Dr. Dehmer is the senior career science official in the Office of Science,
which is third largest Federal sponsor of basic research in the United
States, the primary supporter of the physical sciences in the U.S., and
one of the premier science organizations in the world.
As Deputy Director for Science Programs, Dr. Dehmer provides scientific
and management oversight for the six science programs of the Office of
Science (basic energy sciences, biological and environmental research,
fusion energy sciences, advanced scientific computing research, high energy
physics, and nuclear physics), for workforce development for teachers and
scientists, and for construction project assessment. The Office of Science
supports research at 300 colleges and universities nationwide, at DOE laboratories,
and at other private institutions.
From 1995 to 2007, Dr. Dehmer served as the Director of the Office of
Basic Energy Sciences (BES) in the Office of Science. Under her leadership,
the BES budget more than doubled in size to $1.2B annually. She built a
world-leading portfolio of work in condensed matter and materials physics,
chemistry, and biosciences. A five-year effort to relate the most fundamental
research in these disciplines to real-world problems in energy – including
problems in fossil energy and carbon dioxide sequestration, nuclear energy,
renewable energy, energy efficiency, energy transmission and storage, and
the mitigation of environmental impacts of energy use – set a new
standard for understanding the relationships between and integration of
basic and applied research.
During this period, Dr. Dehmer also was responsible for the planning,
design, and construction phases of more than a dozen major construction
projects totaling $3 billion.

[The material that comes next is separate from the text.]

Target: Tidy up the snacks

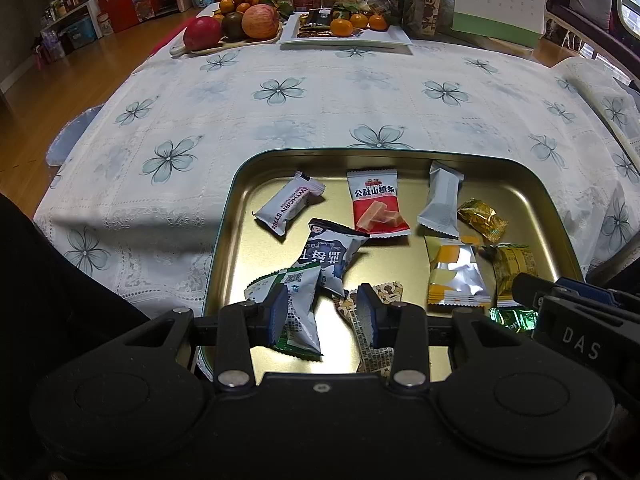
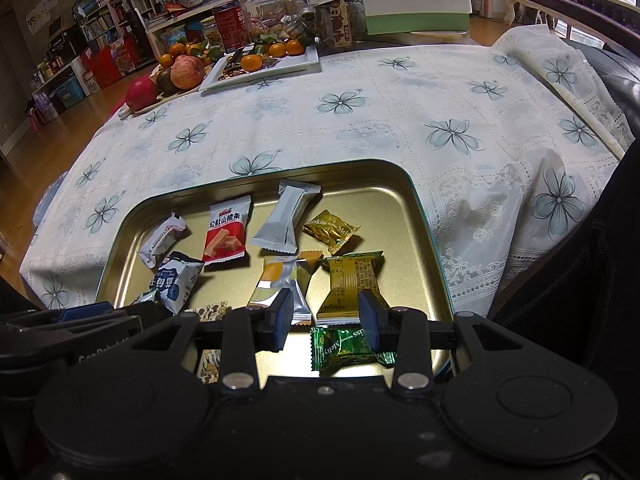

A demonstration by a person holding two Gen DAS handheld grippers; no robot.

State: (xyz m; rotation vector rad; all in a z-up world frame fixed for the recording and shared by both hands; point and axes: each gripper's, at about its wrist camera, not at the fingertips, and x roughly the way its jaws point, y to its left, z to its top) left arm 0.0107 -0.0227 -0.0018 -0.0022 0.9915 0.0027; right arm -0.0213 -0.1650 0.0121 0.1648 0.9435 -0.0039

Notable among these were the $1.4 B Spallation
Neutron Source at Oak Ridge National Laboratory, five Nanoscale Science
Research Centers totaling more than $300M, the total reconstruction of
the Stanford Synchrotron Radiation Laboratory at the Stanford Linear Accelerator
Center (SLAC), and the start of two new facilities for x-ray scattering – the
Linac Coherent Light Source at SLAC, which is the world’s first hard
x-ray free electron laser, and the National Synchrotron Light Source—II
at Brookhaven National Laboratory, which will provide the highest spatial
resolution of any synchrotron light source in the world.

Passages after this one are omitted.